When we settle in a new place for a while, we usually take stock of what foods are readily and cheaply available, and then base our meals on those items. This month, the produce stalls at the many markets set us up for a delicious and simple veggie soup that we’ve stuck with week after week. We usually do all of the prep on Sundays and tuck into the fridge enough light, but filling lunch for the two of us until the following weekend. Here’s what we do:
- small potatoes, chopped
- 15 cloves of garlic, minced
- 2 red onions, chopped
- 4 carrots, chopped
- 4-5 peppers, any color, chopped
- fresh green beans, chopped
- 1 bunch chard, with stems, chopped
- olive oil
- 1 to 1.5 cups uncooked quinoa
- 5 veggie broth cubes
- 10 slices of bread
- 5 avocados
1. Rinse and chop your veggies.
2. Boil the potatoes. You want them soft enough to eat, but not so much that they’re falling apart. Set aside.
3. Saute garlic and onions in oil. Add carrots after a few minutes.
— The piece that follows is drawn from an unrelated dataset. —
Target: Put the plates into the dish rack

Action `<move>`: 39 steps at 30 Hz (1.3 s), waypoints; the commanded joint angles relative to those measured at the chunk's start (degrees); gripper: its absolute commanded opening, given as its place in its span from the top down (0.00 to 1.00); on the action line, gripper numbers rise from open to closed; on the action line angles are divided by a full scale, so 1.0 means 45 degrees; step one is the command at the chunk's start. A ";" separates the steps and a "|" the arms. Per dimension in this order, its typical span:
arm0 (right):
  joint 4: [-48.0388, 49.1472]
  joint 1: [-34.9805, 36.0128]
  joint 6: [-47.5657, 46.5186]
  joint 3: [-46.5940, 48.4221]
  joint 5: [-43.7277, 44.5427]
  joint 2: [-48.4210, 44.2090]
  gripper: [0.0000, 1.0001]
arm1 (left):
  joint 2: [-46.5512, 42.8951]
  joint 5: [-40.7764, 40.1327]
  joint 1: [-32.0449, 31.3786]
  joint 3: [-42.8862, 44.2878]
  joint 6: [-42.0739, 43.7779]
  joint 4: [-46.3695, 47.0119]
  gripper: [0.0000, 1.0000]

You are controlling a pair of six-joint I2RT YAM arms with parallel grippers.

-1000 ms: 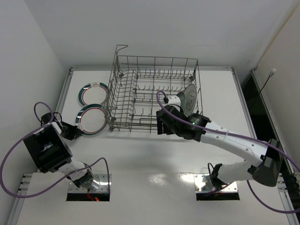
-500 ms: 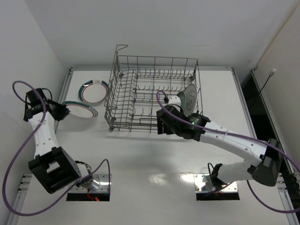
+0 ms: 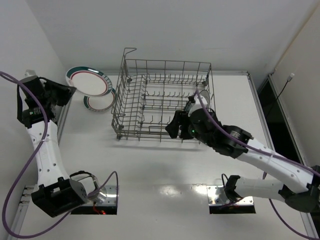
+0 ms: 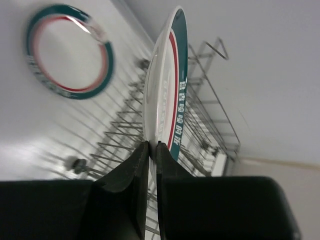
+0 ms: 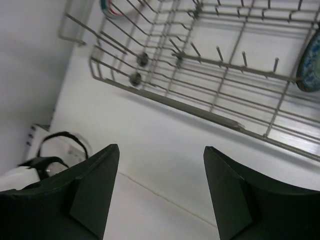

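White table (image 3: 165, 165), bare walls: the left gripper (image 4: 150, 145), clamped on the rim of a green-and-red ringed plate (image 4: 167, 90), has lifted it clear of the table, left of the dish rack (image 3: 167, 61). A second ringed plate (image 3: 100, 101) lies flat just left of the rack. At the rack's near right side the right gripper (image 5: 160, 150), spread and empty, has backed off the teal plate (image 5: 311, 62) standing inside the right end. One plate is loaded, another apparently inbound.

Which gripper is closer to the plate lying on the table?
Left. The left gripper, gripping another plate, hovers beside the flat plate; the right gripper sits across the rack.
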 commanded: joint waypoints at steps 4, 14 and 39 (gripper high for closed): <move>0.2184 -0.0634 -0.0443 0.1216 -0.0745 -0.1212 0.19 | -0.0407 0.4397 -0.2071 -0.1055 -0.2056 0.6171 1.00; 0.3394 -0.3580 -0.0210 0.2040 -0.3534 0.0093 0.01 | -0.0798 0.3812 -0.5101 -0.0916 -0.2465 0.8126 1.00; 1.1247 -1.0985 0.5435 -0.5420 -1.1135 -0.1878 0.05 | -0.0410 0.2016 -1.0123 -0.2539 -0.3150 0.9691 1.00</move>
Add peppers, green beans, and chard stems after a few more minutes. Mix occasionally. Set aside after about 15 minutes or so. The veggies should be warm and slightly cooked, but still fresh and with a bit of crunch left in the green beans.
4. Saute chard in oil for 5 minutes. Set aside.
5. Cook quinoa. If you’ve never done this before, it’s quite similar to rice, but with a rinse at the beginning. Rinse, put 1 part quinoa, 2 parts water in pot, bring to boil, reduce to simmer, put lid on, check in 15 minutes. Read more here and here. Set aside.
6. Mix potatoes (step 2), veggies (step 3), chard (step 4), and quinoa (step 5). If you wanted to put the mixture into separate containers for each day of the week, this would be a good time to do that. We just work with what we have, which happened to be a big plastic pitcher this month.
7. Put in fridge until you’re ready to eat.
1. At lunchtime, put soup mixture into a skillet. Crumble veggie broth cube over the mixture (one cube per two people, which is about 1/5 of the soup mixture per day; otherwise, adjust ratio to your amount) and add as much water as you desire. Heat and stir.
Note 1: Veggie broth cubes are high in sodium. Account for this by balancing elsewhere. It would also be pretty swell if you used your own homemade veggie broth.
Note 2: You can also do this in a microwave if you don’t have a stovetop available at lunchtime, but we recommend mixing the hot water and veggie broth cubes first and then adding to the veggie mix this way.
2. Cut one avocado. Add to soup just before eating.
3. Toast one slice of bread per person. We recommend whole grain bread. Dip toast into soup while eating.